Graphics Cards
Author
Discussion

hiens1

Original Poster:

191 posts

260 months

Friday 20th February 2004
quotequote all
Hi, I'm in the market for a new graphics card. I'm looking for anything from 60 to 128 Megs. So if y'all got any typs i should get or stay away from tell me about it. THXS

judas

6,189 posts

277 months

Friday 20th February 2004
quotequote all
All depends what you want it for and how much you have to spend

hiens1

Original Poster:

191 posts

260 months

Friday 20th February 2004
quotequote all
under $150 USD

chrisjl

787 posts

300 months

Friday 20th February 2004
quotequote all
If you're not into gaming (or other 3D stuff), stacks of memory doesn't achieve anything - it's mostly there for texture storage.

Don't spend too much - the premiums for the latest, hottest, shiniest cards are huge.

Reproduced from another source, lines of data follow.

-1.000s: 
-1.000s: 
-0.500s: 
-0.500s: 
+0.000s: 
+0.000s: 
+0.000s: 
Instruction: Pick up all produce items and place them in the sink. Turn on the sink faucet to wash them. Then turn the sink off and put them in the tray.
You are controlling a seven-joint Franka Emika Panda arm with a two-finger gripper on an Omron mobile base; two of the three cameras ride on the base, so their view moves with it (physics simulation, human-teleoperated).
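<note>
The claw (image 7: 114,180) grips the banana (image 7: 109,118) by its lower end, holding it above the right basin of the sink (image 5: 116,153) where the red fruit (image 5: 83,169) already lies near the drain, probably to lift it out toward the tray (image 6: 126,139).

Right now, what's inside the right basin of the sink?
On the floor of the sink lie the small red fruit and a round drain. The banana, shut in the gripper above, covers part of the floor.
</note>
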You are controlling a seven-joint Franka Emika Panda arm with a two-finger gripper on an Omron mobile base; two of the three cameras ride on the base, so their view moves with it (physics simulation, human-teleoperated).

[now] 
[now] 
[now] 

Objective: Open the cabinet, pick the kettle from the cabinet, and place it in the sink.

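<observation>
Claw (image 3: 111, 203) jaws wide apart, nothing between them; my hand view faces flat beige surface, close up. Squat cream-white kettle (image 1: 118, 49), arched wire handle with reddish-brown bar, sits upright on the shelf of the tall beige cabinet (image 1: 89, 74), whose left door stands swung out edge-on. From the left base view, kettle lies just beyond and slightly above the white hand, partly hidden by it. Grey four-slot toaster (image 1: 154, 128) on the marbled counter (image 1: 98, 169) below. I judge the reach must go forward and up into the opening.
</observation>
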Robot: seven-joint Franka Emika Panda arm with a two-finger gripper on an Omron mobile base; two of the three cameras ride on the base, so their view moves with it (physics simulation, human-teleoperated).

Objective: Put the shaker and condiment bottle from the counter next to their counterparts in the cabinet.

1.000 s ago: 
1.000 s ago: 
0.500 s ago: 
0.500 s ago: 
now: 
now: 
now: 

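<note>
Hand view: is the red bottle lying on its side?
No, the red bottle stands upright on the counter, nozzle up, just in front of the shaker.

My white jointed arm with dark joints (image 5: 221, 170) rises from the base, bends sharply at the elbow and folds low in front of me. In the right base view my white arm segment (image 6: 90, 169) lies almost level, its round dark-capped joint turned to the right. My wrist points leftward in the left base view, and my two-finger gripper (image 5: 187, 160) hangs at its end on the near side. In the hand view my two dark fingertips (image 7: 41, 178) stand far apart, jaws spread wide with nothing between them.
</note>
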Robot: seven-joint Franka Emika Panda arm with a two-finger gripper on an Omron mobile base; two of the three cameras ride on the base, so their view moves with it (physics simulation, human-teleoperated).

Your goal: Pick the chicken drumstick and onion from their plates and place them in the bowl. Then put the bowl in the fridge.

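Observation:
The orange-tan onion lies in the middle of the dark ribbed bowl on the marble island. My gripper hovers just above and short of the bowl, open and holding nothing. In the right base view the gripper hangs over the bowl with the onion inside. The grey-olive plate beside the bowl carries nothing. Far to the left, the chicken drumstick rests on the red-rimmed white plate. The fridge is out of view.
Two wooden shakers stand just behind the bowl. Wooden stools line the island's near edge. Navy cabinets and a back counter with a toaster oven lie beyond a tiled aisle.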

Cheaper to stay away from the cutting edge and upgrade again in 6~12 months than to break the bank in one go.

And finally, I'm going to avoid products made by a Canadian company with 3 letters in their name because their good hardware is hampered by shoddy drivers and abysmal support. (in my experience - y.m.m.v.)

Frik

13,643 posts

261 months

Friday 20th February 2004
quotequote all
What about if you are using the comp for CAD and ADAMS?

stevieb

5,252 posts

285 months

Saturday 21st February 2004
quotequote all
Frik said:
What about if you are using the comp for CAD and ADAMS?


I think Bodo is the one to ask about Graphics cards for CAD.

Steve

hiens1

Original Poster:

191 posts

260 months

Saturday 21st February 2004
quotequote all

hiens1

Original Poster:

191 posts

260 months

Saturday 21st February 2004
quotequote all
Oh yah, the main reason I'm getting this is for gaming, but some video editing.

chrisjl

787 posts

300 months

Saturday 21st February 2004
quotequote all
Frik said:
What about if you are using the comp for CAD and ADAMS?


For CAD work you want strict and correct OpenGL support, which isn't necessarily what the gamer-oriented cards give you. A huge texture buffer is much less relevant for CAD too, as you tend to be working in solid, shaded colours. Matrox are more focussed on the serious stuff than nVidia or ATI, and do nice dual (or triple) output cards.